No one has studied respiratory rate and depth in humans, despite the lip service regarding the importance of vital signs. Even the measurement of tidal volume is relatively new; it is only in the 1980’s that spirometry was utilized to detect asthma and chronic obstructive pulmonary disease. A brief history of the spirometer, 150 years in the making.
Breathing is a complex motor act orchestrated by the brain and the body; the lungs are only part of the story of breathing.
In the first aid that Paula and I took, we rediscovered what researchers in the 1900’s knew, that the range of respiratory rate was very wide in groups of people [our group was 30 or so adult working people. In out group baseline respiratory rates were as low as 3 breaths per minute and as high as 30 breaths per minute at rest. Tidal volumes were unknown.
We eventually got a doctor to give Paula a spirometry test and we found out that her lungs were normal and that her tidal volume is .5L per breath, which is great.
Textbooks assume that most humans move 6-8 Litres of air in and out of their bodies per minute. Textbooks assume an average baseline breathing rate of 12 to 18 breaths per minute at rest.

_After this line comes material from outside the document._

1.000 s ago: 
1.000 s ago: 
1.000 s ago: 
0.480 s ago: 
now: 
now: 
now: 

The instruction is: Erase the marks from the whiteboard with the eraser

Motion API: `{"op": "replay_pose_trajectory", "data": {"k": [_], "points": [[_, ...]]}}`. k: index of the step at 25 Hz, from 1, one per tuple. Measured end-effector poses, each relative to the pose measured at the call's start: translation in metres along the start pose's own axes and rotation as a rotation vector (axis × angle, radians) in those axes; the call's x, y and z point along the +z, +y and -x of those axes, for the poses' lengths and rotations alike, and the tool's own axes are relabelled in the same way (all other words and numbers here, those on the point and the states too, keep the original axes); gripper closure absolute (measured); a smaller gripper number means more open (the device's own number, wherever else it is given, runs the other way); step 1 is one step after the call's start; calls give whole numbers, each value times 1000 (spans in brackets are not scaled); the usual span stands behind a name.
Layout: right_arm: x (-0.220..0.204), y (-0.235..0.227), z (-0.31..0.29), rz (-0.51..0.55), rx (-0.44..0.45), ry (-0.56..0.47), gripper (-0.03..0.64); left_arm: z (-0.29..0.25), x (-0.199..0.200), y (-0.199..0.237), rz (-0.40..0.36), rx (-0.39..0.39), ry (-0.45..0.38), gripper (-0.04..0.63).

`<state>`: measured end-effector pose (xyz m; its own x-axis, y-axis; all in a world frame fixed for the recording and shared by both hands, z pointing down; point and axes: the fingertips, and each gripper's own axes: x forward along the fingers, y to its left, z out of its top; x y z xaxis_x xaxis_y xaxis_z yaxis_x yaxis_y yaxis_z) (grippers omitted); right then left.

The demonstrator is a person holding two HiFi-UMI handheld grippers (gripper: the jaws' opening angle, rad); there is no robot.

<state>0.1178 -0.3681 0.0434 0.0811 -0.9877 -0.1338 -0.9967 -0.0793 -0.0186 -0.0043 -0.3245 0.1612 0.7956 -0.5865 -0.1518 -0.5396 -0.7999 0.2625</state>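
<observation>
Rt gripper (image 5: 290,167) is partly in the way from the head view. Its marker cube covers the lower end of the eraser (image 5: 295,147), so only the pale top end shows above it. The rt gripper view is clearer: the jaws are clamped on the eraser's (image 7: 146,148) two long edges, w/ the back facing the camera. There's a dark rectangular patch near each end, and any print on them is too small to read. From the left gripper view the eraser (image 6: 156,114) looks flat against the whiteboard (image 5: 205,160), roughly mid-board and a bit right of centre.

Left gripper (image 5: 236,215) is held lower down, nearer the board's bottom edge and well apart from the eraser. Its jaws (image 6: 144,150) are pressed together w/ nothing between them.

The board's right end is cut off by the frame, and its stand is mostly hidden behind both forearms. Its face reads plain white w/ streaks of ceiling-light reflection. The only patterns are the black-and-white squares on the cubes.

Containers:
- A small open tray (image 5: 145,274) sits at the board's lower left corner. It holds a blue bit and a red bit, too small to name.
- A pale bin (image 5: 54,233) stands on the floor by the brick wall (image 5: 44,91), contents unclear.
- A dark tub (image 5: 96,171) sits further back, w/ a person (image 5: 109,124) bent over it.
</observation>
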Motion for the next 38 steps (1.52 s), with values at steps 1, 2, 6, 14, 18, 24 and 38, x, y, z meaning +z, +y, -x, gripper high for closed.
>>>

Paula, with her baseline respiratory rate of 3 breaths per minute moves 1.5 Litres of air per minute, far less than the textbooks state is necessary to be alive [or so they suggest],. Paula is very healthy and active and smart and alert. Her breathing rate rises during locomotor activity, but sluggishly. Her breathing rate stays at baseline and does not rise in response to illness and limitations in flow rate due to a blocked nose or a cold. This must present difficulties in maintaining normal pH of the blood, yet this remains unknown.
So the textbooks are wrong. And the complex motor act of breathing and its role in control of CO2 of the blood is not what we assumed it was.

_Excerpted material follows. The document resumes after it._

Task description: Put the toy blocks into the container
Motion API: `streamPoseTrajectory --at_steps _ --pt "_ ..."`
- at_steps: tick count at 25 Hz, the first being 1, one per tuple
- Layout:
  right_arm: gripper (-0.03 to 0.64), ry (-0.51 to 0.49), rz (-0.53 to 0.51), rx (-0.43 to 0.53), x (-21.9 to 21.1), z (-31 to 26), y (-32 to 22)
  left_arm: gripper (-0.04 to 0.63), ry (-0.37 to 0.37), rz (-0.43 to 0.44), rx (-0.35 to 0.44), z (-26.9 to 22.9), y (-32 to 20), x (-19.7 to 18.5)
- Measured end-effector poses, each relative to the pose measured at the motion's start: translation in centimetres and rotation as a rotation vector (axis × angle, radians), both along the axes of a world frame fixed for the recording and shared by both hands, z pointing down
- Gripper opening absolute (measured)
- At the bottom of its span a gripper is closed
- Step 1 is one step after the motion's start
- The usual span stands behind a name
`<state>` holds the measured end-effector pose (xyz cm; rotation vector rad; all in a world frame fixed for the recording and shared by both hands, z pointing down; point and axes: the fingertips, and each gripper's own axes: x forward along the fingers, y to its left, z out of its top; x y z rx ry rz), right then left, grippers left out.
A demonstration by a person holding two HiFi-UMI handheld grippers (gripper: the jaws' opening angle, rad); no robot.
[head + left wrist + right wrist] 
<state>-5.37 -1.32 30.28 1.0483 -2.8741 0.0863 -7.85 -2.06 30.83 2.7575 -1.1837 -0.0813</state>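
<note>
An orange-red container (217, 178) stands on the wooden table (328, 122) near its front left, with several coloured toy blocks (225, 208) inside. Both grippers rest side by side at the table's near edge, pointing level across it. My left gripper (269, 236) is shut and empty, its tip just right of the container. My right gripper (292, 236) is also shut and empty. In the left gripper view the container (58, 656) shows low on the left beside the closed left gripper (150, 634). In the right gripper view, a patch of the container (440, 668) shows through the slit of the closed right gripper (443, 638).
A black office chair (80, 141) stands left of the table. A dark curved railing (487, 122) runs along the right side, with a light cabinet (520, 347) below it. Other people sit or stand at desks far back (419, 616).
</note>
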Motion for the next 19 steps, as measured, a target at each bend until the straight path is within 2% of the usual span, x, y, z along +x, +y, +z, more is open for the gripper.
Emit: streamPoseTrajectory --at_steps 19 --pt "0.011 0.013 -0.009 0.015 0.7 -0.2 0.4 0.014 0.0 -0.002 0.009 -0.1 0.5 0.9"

I can understand why Paula might be more prone to attacks of hypercapnia and mental confusion than other people, but except for one yearlong attack during a period of hormonal change [menopause] Paula has been completely fine, completely normal.
Breathing, mind, loss of mind, it is all connected somehow.
First, though, we must figure out how people at both ends of the range of respiratory rates, too slow and too fast, manage their PCO2 and pH levels.
No one has ever thought to study this before, well almost no one;* Dr Emile Kraepelin thought that abnormal respiratory rate was significant because he found thousands of people with “slow ” breathing [which doctors often conflate with respiratory failure] suffering from attacks of unpleasant altered mental confusion, he named depressive insanity- which is what Paula experienced during her year long illness. * ManicDepressive Insanity, Dr E. Kraepelin, 1926
There is a lot science does not know about breathing, breathing rate and its effect on mind.